[ 
https://issues.apache.org/jira/browse/KAFKA-6194?page=com.atlassian.jira.plugin.system.issuetabpanels:comment-tabpanel&focusedCommentId=16249682#comment-16249682
 ] 

Ismael Juma commented on KAFKA-6194:
------------------------------------

That's helpful [~corlettb]. So, failure to delete was happening in 0.11.0.x as 
well, but we logged and ignored it. It is quite odd that it only seems to 
happen for some of the segments. I assume that the segment still exists? It 
would be helpful if you could try to delete it with the user that is being used 
by Kafka to verify if it succeeds. This is safe as the broker has removed the 
segment from its in-memory structures just before it scheduled the async delete.
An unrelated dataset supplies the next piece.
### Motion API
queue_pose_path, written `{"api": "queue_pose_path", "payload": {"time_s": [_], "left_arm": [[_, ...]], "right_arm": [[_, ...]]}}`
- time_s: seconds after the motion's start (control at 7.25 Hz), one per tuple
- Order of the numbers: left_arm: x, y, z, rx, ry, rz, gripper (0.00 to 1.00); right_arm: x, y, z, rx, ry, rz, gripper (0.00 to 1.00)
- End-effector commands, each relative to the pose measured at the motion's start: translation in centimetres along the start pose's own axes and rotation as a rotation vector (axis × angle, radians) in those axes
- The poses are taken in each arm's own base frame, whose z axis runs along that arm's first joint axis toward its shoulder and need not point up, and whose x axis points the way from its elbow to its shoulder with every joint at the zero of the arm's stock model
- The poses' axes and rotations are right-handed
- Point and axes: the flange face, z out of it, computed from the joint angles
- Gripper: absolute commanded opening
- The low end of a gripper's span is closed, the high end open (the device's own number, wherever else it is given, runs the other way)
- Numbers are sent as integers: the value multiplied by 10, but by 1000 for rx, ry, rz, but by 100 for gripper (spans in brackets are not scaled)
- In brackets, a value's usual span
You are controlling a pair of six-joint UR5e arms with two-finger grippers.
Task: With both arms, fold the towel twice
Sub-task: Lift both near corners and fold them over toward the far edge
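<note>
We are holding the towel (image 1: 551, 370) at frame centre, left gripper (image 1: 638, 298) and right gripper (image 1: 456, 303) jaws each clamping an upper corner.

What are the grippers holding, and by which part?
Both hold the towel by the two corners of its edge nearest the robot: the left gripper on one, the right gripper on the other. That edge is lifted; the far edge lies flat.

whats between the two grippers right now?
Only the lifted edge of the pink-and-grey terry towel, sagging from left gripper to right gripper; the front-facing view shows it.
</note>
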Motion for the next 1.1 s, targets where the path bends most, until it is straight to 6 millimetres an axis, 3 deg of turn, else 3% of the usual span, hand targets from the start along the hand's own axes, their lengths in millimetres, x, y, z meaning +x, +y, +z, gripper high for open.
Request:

> Server crash while deleting segments
> ------------------------------------
>
>                 Key: KAFKA-6194
>                 URL: https://issues.apache.org/jira/browse/KAFKA-6194
>             Project: Kafka
>          Issue Type: Bug
>          Components: core
>    Affects Versions: 1.0.0
>         Environment: kafka version: 1.0
> client versions: 0.8.2.1-0.10.2.1
> platform: aws (eu-west-1a)
> nodes: 36 x r4.xlarge
> disk storage: 2.5 tb per node (~73% usage per node)
> topics: 250
> number of partitions: 48k (approx)
> os: ubuntu 14.04
> jvm: Java(TM) SE Runtime Environment (build 1.8.0_131-b11), Java HotSpot(TM) 
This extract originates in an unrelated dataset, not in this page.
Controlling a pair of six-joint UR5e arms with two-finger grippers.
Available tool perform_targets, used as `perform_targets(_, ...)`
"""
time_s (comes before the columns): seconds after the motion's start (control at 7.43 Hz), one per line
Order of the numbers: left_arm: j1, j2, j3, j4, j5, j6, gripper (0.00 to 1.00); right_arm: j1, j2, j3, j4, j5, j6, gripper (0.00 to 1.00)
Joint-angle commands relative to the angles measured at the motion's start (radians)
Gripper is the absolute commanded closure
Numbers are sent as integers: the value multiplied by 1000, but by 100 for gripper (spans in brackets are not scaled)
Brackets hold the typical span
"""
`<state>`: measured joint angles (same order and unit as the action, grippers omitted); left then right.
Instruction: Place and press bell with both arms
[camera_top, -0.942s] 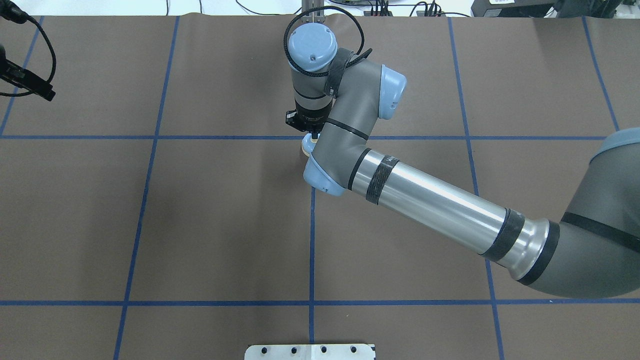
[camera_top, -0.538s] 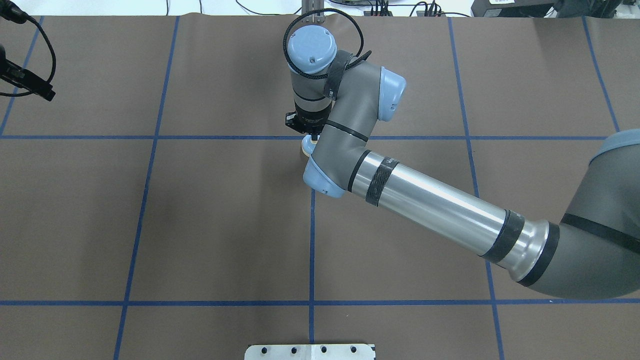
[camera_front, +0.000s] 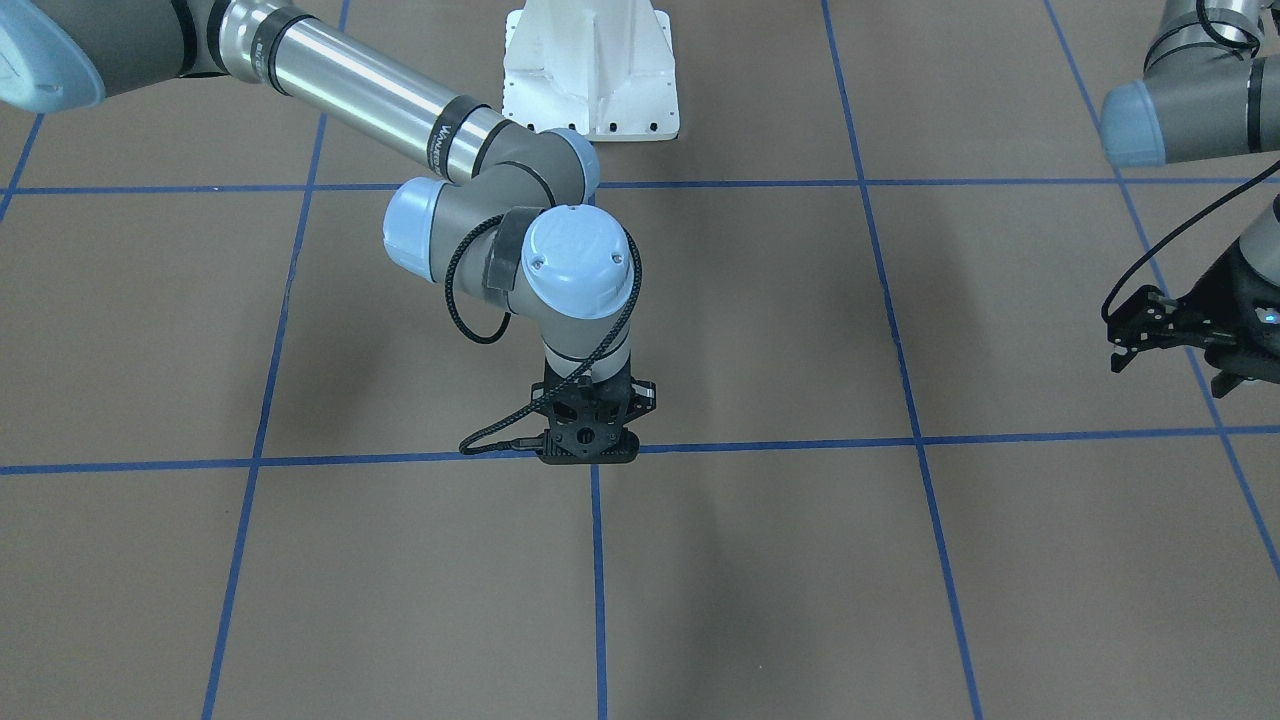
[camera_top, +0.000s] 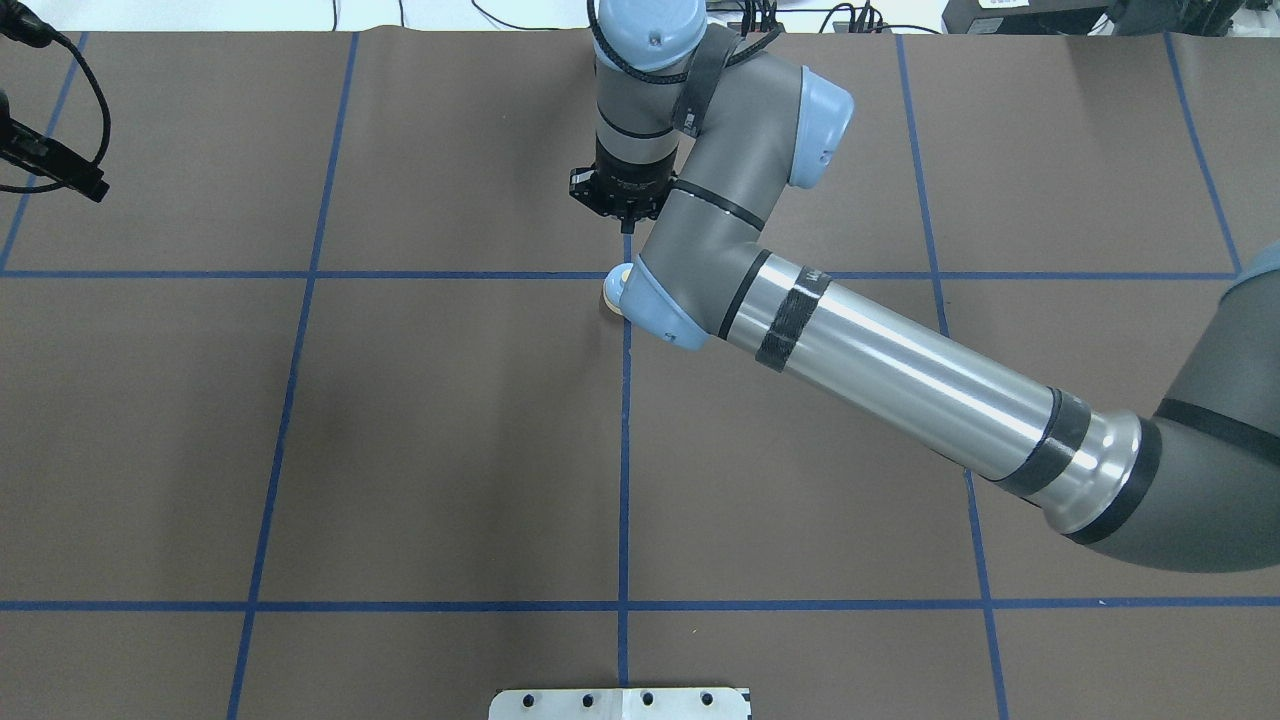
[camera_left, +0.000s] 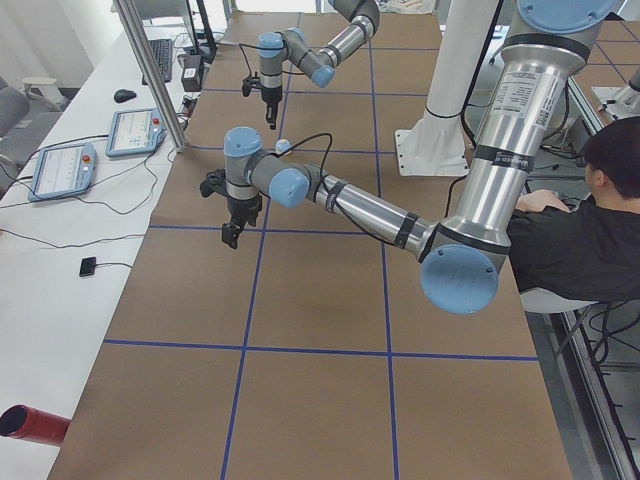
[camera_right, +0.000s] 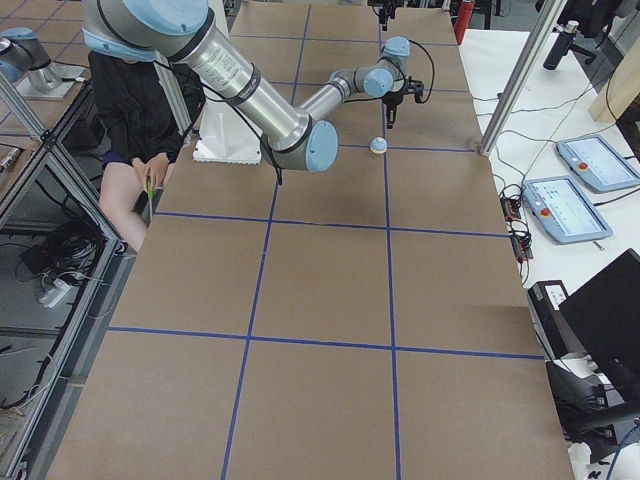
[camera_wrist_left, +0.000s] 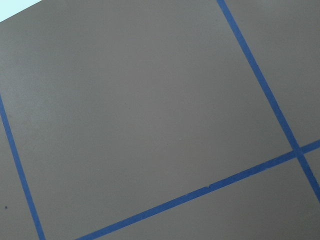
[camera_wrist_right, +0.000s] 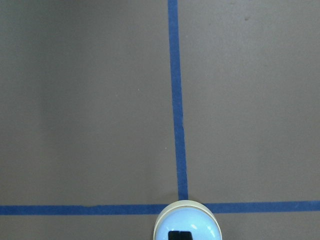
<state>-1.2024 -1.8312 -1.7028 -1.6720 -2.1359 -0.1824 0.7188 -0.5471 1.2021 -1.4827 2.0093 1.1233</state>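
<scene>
Hanging over the table (camera_front: 760, 600) in the front-facing view, my right hand (camera_front: 590, 452) is pointing straight down at a crossing of the blue tape lines (camera_front: 900, 440). My left hand (camera_front: 1170, 368) is hovering well apart at the edge, its fingers spread and holding nothing.

From overhead, the bell (camera_top: 612, 288) is sitting on that crossing, mostly hiding under my right arm (camera_top: 900, 380). My right hand is showing a single narrow tip, fingers together and gripping nothing, just beyond the bell.

From the left end, the bell (camera_left: 283, 146) is standing upright, its axis running vertically.

From the right end, it is resting flat on its cream base with the dome facing up. My right hand (camera_right: 388, 118) is hanging above it, apart.

My left wrist camera is showing only table and tape.

My right wrist camera is looking straight down on the bell's (camera_wrist_right: 186, 226) round blue dome at the bottom edge.
</scene>
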Motion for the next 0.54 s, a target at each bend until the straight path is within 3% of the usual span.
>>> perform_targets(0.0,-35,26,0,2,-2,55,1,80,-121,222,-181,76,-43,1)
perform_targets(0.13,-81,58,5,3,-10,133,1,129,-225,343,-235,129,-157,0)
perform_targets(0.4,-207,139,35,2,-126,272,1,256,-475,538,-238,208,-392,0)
> 64-Bit Server VM (build 25.131-b11, mixed mode)
>            Reporter: Ben Corlett
>              Labels: regression
>
> We upgraded our R+D cluster to 1.0 in the hope that it would fix the deadlock 
> from 0.11.0.*. Sadly our cluster has the memory leak issues with 1.0 most 
> likely from https://issues.apache.org/jira/browse/KAFKA-6185. We are running 
> one server on a patched version of 1.0 with the pull request from that.
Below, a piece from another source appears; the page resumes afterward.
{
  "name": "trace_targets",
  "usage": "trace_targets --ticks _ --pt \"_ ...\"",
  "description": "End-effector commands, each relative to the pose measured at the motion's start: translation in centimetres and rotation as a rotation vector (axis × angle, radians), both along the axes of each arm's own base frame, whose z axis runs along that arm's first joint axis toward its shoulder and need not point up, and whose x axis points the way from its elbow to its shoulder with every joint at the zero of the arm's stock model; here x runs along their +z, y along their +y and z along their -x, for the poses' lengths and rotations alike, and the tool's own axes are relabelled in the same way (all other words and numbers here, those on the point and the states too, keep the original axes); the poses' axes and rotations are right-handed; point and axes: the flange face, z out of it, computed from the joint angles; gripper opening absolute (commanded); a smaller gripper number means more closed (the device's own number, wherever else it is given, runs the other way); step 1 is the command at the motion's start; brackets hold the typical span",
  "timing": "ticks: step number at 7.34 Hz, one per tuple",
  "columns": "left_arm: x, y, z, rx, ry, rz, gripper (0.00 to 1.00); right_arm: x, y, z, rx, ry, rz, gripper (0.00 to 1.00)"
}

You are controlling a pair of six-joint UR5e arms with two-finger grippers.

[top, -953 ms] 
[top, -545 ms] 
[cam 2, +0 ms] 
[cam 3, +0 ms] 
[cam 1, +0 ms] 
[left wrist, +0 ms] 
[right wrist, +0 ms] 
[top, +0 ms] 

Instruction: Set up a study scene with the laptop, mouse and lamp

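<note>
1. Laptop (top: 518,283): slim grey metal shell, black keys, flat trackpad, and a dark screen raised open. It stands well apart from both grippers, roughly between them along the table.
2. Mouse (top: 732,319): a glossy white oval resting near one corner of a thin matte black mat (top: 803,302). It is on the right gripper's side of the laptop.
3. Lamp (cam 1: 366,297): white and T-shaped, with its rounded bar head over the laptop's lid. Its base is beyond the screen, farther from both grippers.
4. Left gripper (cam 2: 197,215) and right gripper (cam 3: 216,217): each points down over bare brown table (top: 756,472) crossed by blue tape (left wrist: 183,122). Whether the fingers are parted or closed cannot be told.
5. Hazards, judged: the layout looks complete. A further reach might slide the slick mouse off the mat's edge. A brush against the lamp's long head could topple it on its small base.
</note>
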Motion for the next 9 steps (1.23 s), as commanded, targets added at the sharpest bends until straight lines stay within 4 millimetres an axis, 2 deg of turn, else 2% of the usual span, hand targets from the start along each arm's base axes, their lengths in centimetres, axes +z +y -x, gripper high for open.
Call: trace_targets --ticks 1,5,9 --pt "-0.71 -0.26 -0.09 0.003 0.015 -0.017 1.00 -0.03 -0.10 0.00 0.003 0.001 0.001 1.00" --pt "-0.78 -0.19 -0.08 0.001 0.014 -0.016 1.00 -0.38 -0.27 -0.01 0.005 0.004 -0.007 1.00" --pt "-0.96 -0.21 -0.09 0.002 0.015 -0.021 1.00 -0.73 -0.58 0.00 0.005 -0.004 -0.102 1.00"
> However today we have had two different servers fall over for non-heap 
> related reasons. The exceptions in the kafka log are :
> {code}
> [2017-11-09 15:32:04,037] ERROR Error while deleting segments for 
> xxxxxxxxxx-49 in dir /mnt/secure/kafka/datalog 
> (kafka.server.LogDirFailureChannel)
> java.io.IOException: Delete of log 00000000000000000000.log.deleted failed.
>         at kafka.log.LogSegment.delete(LogSegment.scala:496)
>         at kafka.log.Log.$anonfun$asyncDeleteSegment$3(Log.scala:1596)
>         at 
> scala.runtime.java8.JFunction0$mcV$sp.apply(JFunction0$mcV$sp.java:12)
>         at kafka.log.Log.maybeHandleIOException(Log.scala:1669)
>         at kafka.log.Log.deleteSeg$1(Log.scala:1596)
>         at kafka.log.Log.$anonfun$asyncDeleteSegment$4(Log.scala:1599)
>         at 
> kafka.utils.KafkaScheduler.$anonfun$schedule$2(KafkaScheduler.scala:110)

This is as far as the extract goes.